INSTRUCTIONS FOR THE TASK: Tally every line below where "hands" appears, then report the total alone.
Top of TASK MATERIAL
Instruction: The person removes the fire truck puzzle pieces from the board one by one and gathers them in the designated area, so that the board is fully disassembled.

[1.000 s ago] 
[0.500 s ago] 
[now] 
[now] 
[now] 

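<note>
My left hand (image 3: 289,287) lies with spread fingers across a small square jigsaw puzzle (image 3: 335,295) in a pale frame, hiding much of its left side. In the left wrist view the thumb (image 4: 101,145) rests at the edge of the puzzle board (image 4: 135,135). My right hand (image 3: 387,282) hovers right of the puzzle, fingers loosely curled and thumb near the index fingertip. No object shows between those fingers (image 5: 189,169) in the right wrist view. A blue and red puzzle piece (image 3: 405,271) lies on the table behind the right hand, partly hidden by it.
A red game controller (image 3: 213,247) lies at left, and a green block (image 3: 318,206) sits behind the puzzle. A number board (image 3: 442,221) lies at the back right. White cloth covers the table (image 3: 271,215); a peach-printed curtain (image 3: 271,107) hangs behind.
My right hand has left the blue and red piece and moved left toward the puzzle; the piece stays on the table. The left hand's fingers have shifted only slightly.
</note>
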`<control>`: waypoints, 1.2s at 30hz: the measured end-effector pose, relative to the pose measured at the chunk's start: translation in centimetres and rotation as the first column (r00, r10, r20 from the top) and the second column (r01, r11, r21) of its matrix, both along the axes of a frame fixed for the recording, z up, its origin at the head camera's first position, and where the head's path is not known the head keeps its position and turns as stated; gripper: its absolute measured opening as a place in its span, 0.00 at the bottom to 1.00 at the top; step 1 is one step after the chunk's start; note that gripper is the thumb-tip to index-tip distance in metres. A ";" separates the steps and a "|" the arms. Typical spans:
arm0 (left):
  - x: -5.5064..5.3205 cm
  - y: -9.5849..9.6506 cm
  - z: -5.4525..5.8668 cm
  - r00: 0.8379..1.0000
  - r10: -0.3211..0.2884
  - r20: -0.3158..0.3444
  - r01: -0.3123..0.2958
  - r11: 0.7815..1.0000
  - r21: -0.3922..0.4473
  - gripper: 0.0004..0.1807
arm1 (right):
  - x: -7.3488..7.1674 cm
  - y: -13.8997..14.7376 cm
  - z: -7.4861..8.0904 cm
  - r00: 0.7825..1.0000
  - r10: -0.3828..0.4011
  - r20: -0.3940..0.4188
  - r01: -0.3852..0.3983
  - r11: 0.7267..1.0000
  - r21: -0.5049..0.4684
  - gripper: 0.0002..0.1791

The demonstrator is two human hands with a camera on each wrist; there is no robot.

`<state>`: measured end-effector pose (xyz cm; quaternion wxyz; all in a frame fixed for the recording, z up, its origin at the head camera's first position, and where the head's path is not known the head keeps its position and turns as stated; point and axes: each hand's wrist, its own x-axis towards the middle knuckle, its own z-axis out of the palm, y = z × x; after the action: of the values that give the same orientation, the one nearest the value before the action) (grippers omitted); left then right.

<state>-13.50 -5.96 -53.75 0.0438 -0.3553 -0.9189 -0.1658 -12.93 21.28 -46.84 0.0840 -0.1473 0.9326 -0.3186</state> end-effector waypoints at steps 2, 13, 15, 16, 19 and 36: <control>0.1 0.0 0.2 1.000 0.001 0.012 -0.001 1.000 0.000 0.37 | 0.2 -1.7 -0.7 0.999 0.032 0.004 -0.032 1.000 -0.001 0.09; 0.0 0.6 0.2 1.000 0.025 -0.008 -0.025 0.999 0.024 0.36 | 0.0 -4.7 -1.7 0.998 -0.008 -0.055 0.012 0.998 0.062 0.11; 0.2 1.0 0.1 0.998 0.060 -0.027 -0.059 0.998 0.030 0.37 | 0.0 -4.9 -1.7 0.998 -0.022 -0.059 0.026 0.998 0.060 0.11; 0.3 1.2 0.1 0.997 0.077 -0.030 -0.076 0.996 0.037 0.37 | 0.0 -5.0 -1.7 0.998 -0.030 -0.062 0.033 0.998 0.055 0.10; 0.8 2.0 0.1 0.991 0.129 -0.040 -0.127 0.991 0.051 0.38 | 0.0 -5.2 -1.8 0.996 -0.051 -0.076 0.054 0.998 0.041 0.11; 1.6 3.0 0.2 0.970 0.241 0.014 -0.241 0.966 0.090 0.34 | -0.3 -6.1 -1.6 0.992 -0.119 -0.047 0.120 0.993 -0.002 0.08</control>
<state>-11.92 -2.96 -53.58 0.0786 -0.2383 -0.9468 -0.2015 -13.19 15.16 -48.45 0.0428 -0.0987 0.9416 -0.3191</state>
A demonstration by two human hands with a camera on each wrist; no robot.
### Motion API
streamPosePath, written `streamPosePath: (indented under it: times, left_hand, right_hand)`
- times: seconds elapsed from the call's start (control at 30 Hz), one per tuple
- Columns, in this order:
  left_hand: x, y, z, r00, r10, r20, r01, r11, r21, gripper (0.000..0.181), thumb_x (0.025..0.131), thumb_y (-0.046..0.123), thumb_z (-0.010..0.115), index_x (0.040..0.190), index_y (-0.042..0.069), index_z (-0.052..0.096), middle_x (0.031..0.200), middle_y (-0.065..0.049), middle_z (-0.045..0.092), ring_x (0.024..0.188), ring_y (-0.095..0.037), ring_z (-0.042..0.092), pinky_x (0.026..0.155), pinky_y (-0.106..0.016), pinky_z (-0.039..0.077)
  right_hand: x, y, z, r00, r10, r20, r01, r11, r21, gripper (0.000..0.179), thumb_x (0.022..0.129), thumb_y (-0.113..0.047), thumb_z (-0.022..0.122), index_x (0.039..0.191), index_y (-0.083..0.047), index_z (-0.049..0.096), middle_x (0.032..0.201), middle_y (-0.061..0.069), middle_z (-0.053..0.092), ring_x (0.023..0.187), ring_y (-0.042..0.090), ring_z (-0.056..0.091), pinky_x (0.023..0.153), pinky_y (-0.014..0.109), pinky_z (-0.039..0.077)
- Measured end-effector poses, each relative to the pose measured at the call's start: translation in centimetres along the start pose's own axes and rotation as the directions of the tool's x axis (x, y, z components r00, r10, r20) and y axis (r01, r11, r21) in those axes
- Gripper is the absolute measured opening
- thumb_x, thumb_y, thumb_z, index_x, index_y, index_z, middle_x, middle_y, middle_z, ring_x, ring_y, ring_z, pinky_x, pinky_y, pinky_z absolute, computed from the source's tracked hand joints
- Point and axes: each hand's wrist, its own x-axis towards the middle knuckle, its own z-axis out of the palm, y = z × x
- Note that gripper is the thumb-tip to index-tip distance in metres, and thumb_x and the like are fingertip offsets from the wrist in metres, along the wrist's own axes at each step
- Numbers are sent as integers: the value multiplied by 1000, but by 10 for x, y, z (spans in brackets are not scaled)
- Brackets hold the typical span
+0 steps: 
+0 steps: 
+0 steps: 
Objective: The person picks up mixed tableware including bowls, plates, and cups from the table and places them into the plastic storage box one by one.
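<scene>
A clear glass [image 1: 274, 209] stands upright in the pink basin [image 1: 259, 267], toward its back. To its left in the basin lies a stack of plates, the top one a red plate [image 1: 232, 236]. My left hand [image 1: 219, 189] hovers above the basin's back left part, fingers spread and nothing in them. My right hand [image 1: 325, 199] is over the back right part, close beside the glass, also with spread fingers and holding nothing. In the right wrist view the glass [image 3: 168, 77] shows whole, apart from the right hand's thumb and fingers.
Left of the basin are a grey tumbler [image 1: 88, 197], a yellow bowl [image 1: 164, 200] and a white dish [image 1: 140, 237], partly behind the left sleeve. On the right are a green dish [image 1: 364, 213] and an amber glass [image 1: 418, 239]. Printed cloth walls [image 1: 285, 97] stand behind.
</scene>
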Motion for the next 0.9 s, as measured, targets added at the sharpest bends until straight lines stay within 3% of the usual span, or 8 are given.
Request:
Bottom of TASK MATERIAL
WRITTEN SOLUTION: 2